I tried to kiss her. She said:

“No, please not on the mouth this time.”
“All right. On the cheek, then.”
“Now I am going to answer your question. What is it?” 
“Are you coming back here again? I mean ... “ 
“I am leaving tomorrow with my parents. I may not see you again. We are on holidays here for only three weeks. And I have been with you all the time. And my parents did now know,” she said.
“I know. I should not have kept you like this.”
“Don’t look sad, Robbie. You have got my picture. Isn’t that enough?” 
‘Yes, I know. It’s just that ...”
“Don’t say it if you don’t like to. I feel the same way too. But what can we do? Nothing. And it doesn’t really matter.”
“Doesn’t it?” 
“I mean we may be seeing each other again next year. And we could write if we liked.” 
“Would you write back if I wrote to you?”
“Yes. But in that case I should like to keep this master-piece. I mean my picture.”
“You can if you promise you will write to me.”
“Really? Oh! Robbie. I am so very happy. But I must go now. See you perhaps next summer. And thank you very much for the painting.” 
“That’s all right. Good luck with your studies, Debbie.”
“Thanks. Same for you, Robbie. Good-bye.” 
“Good-bye.”

Debbie went away quickly, folding the painting under her arm. Before she disappeared up the hill, she blew me a kiss with her tiny hand. I tried clumsily to do her the same thing. But then I was numb with a sense of loss mingled with that of happiness. 

She promised to write to me. I told myself aloud. Oh! How happy I am! How lucky! How really lucky I must be to have met such a nice girl! She will write to me.

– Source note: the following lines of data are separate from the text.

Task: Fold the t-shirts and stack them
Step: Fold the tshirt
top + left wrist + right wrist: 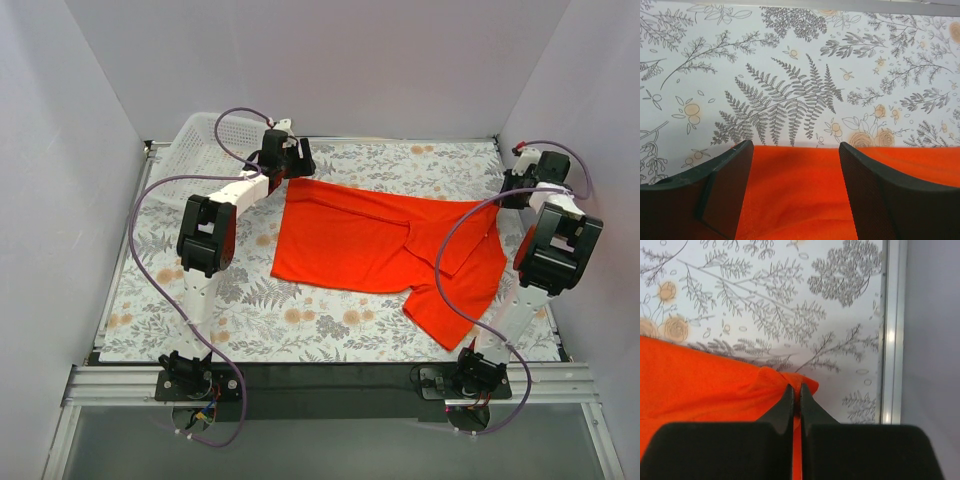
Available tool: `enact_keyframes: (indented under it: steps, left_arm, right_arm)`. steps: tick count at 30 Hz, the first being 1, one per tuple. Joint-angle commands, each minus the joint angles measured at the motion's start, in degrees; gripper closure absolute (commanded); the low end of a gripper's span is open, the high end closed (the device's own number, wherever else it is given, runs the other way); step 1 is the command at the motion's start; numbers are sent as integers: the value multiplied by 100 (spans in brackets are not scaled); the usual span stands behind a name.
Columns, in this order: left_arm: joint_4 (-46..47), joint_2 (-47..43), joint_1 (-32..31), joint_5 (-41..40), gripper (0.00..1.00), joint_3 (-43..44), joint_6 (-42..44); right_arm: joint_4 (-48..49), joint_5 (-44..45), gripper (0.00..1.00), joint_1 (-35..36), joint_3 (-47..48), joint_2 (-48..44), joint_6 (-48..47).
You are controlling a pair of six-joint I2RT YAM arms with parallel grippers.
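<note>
T-shirt [360, 240]: one orange-red garment lies spread across the middle of the table [250, 320], long axis left to right. A sleeve is turned in over the body on the right, and the near right part sags toward the front edge. It is not yet folded to a compact shape.

Left gripper [796, 150]: open. The jaws straddle the far left edge of the T-shirt, with fabric between and below them and patterned table beyond. Nothing is held.

Right gripper [794, 389]: closed on the T-shirt's far right corner. The cloth puckers into a small ridge at the fingertips, close to the table's right rail.

Basket [205, 140]: sits at the far left corner behind the left gripper, apart from the T-shirt.

Assessment: the step in hand appears to be securing the far edge at both ends before a fold toward the near side.

Recommendations:
- Lower the left jaws until they bracket the hem itself, then close so the bite matches the right side.
- Take one layer only if possible.
- Lift both ends together and level, keeping the edge taut but not stretched.
- Watch the right pinch, which is shallow and could slip.
- Check that the turned-in sleeve does not drag out.
</note>
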Motion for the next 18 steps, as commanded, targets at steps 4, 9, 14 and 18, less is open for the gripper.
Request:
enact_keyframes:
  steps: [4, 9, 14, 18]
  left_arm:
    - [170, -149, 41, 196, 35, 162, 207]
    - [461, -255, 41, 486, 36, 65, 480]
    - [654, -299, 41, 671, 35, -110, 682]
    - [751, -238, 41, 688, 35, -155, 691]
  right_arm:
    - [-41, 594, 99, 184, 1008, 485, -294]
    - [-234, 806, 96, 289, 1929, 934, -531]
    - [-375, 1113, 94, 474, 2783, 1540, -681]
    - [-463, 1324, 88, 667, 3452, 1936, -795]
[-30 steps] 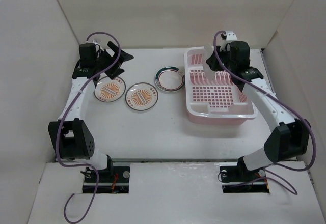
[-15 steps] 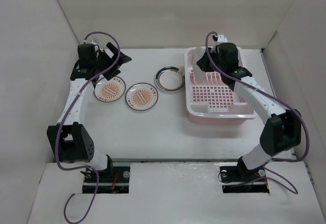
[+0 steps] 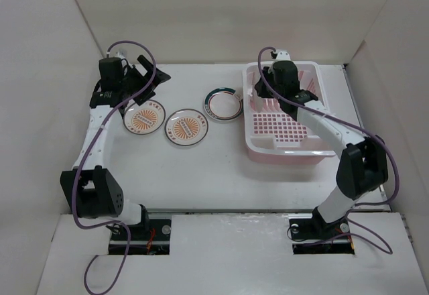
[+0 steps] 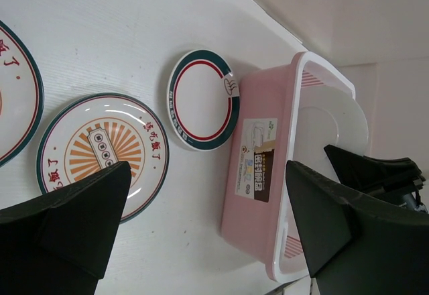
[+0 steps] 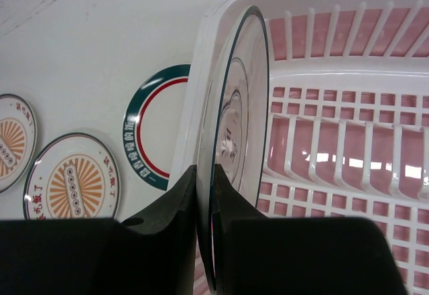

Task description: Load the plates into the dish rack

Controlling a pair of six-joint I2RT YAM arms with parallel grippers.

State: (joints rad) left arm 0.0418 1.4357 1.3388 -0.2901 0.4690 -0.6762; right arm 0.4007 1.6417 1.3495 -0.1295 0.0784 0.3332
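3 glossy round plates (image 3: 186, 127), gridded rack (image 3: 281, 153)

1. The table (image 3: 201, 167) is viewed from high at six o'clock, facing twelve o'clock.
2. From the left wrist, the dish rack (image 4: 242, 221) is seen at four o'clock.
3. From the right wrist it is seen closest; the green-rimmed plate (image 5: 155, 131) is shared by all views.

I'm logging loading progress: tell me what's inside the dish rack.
One white plate with thin dark rings, upright on edge by the left wall of the dish rack, clamped in the right arm's jaws. Visible grid floor is bare. The arm hides the plate's lower edge.
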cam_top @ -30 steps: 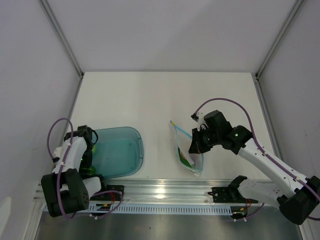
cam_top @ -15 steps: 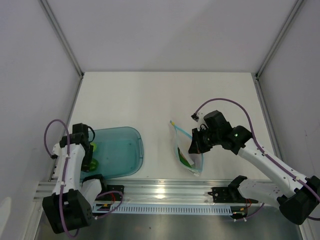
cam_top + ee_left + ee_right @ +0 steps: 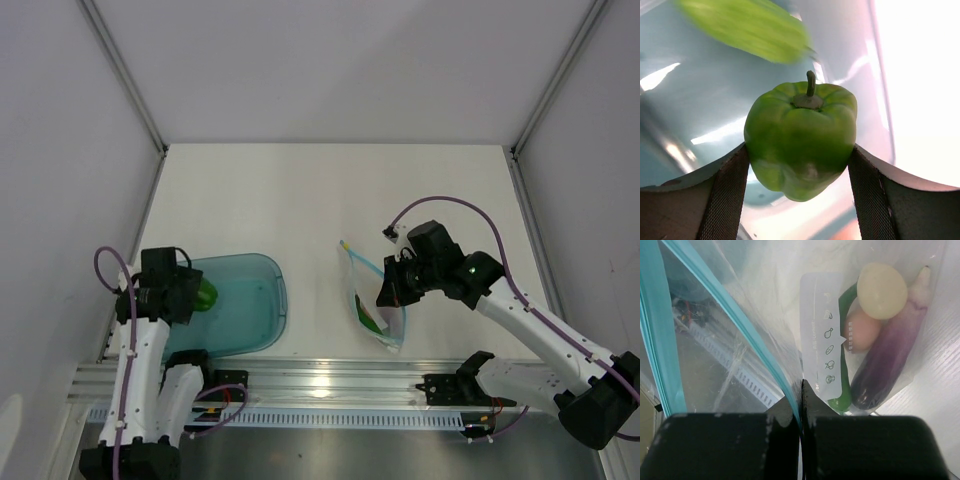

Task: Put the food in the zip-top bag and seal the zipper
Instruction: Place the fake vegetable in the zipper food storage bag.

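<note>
My left gripper (image 3: 198, 297) is shut on a round green toy food (image 3: 204, 294), pepper-shaped with a stem (image 3: 801, 140), and holds it over the teal tray. A long green vegetable (image 3: 745, 27) lies blurred in the tray beyond it. My right gripper (image 3: 388, 292) is shut on the clear zip-top bag (image 3: 378, 312) at its light-blue zipper (image 3: 740, 320), fingers pinched together (image 3: 801, 390). Inside the bag lie a purple eggplant (image 3: 890, 360), a pale round piece (image 3: 881, 290), a small orange piece (image 3: 861, 330) and a green vegetable (image 3: 844, 385).
The translucent teal tray (image 3: 250, 300) sits at the front left, also under my left gripper in the left wrist view (image 3: 700, 100). A metal rail (image 3: 330, 380) runs along the table's near edge. White walls close in the sides and back.
My left arm has swung and lifted, and the green pepper-shaped food now shows in its jaws above the tray. The right arm and the bag have not moved.
</note>
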`<action>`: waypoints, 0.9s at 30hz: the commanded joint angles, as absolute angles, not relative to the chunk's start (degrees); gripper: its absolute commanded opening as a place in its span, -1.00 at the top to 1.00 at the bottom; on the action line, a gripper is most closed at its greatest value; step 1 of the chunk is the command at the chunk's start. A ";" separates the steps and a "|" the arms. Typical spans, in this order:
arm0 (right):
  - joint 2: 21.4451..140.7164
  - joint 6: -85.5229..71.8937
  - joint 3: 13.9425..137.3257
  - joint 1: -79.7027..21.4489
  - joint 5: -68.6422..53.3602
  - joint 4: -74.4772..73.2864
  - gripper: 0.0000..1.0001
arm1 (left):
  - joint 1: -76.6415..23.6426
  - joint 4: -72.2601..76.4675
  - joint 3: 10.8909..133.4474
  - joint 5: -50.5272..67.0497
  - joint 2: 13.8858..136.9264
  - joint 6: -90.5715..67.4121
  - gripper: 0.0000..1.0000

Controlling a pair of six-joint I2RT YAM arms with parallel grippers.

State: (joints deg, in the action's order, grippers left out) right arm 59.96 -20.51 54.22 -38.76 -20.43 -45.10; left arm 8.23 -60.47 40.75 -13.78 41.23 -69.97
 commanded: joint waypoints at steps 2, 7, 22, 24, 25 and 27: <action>58.80 -21.53 54.84 -38.58 -20.22 -43.68 1.00 | 0.80 -48.53 43.24 -5.63 39.99 -64.95 0.99; 58.80 -21.62 55.81 -38.67 -19.43 -44.21 1.00 | -10.51 -36.59 44.03 2.26 39.38 -61.53 0.99; 58.54 -23.11 56.25 -38.67 -17.49 -44.12 1.00 | -36.55 15.08 42.36 24.16 45.34 -46.94 0.99; 58.54 -23.12 56.42 -38.67 -17.14 -44.03 1.00 | -39.62 18.09 42.80 25.84 47.19 -45.97 0.99; 58.45 -23.20 56.43 -38.67 -17.05 -43.95 1.00 | -40.42 19.32 42.80 26.10 48.94 -45.53 0.99; 58.19 -23.47 56.51 -38.85 -16.79 -43.86 1.00 | -42.26 21.88 43.59 27.15 50.62 -44.74 0.99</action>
State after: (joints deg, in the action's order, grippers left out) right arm 59.66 -22.52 54.24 -38.76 -17.98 -45.10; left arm -39.79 11.88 40.77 22.59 48.95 -48.73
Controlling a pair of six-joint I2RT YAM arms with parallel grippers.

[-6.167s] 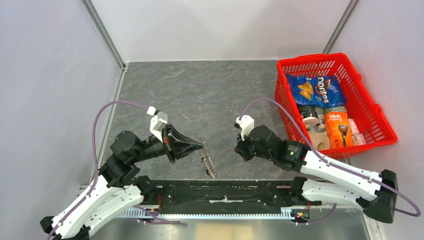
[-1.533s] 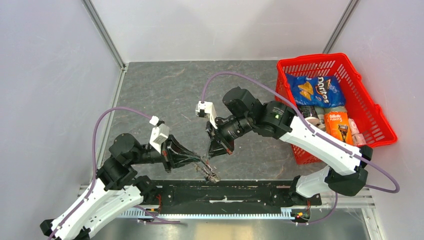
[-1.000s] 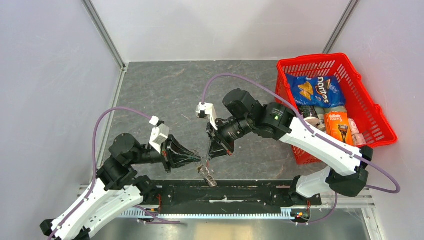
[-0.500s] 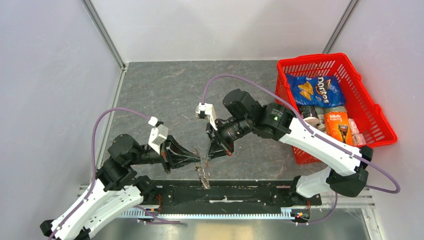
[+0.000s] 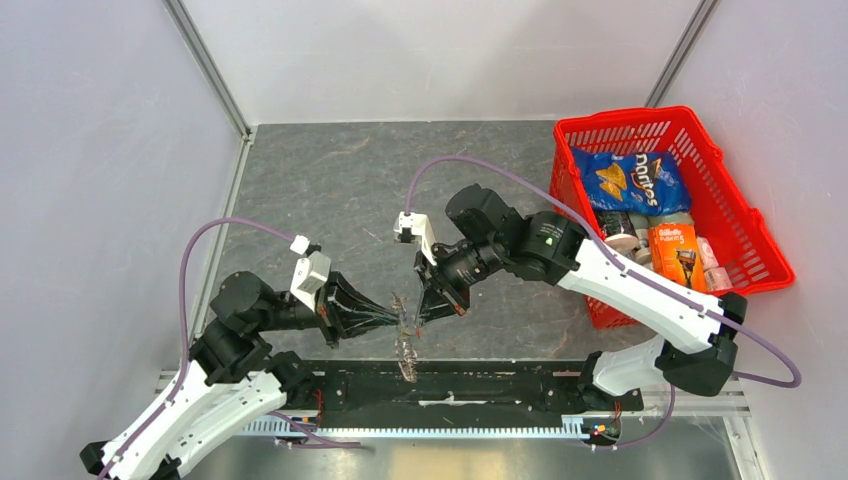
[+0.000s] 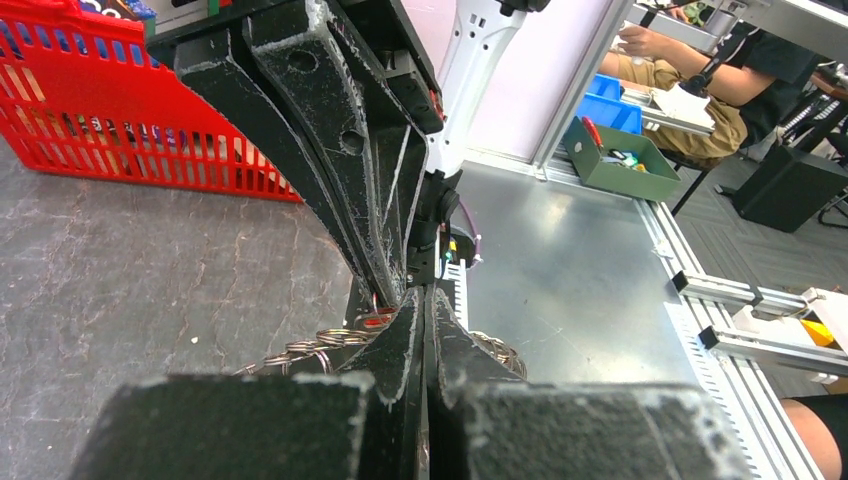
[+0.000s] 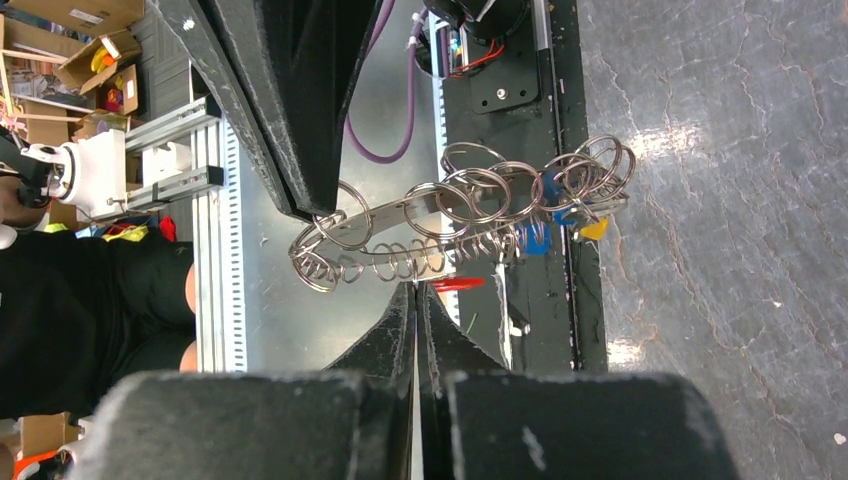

And what’s more, I will see her next summer.

I ran into the water and took the deepest plunge I ever did. Then I began to swim the way Debbie had taught me, my heart overwhelmed with joy. But suddenly I stopped smiling. I had just realised that she did not give me her address and I did not give mine to her either. How could we write to each other? Good God! And didn’t she say: “see you perhaps next summer?” Yes, perhaps. Only perhaps. Nothing for certain. And what’s worse, she went away with her picture, something I had wanted so much to keep. Maybe that was what they called teenage flirtation, but to me it had been a kind of first love. 

I looked at the sky. It was the same blue sky I first saw. The day was bright and hot. The dim horizon intermingled with the blue sea in the distance; and I felt unusually small again. The beach was always packed with people, so many that it was as if I saw them only for the first time.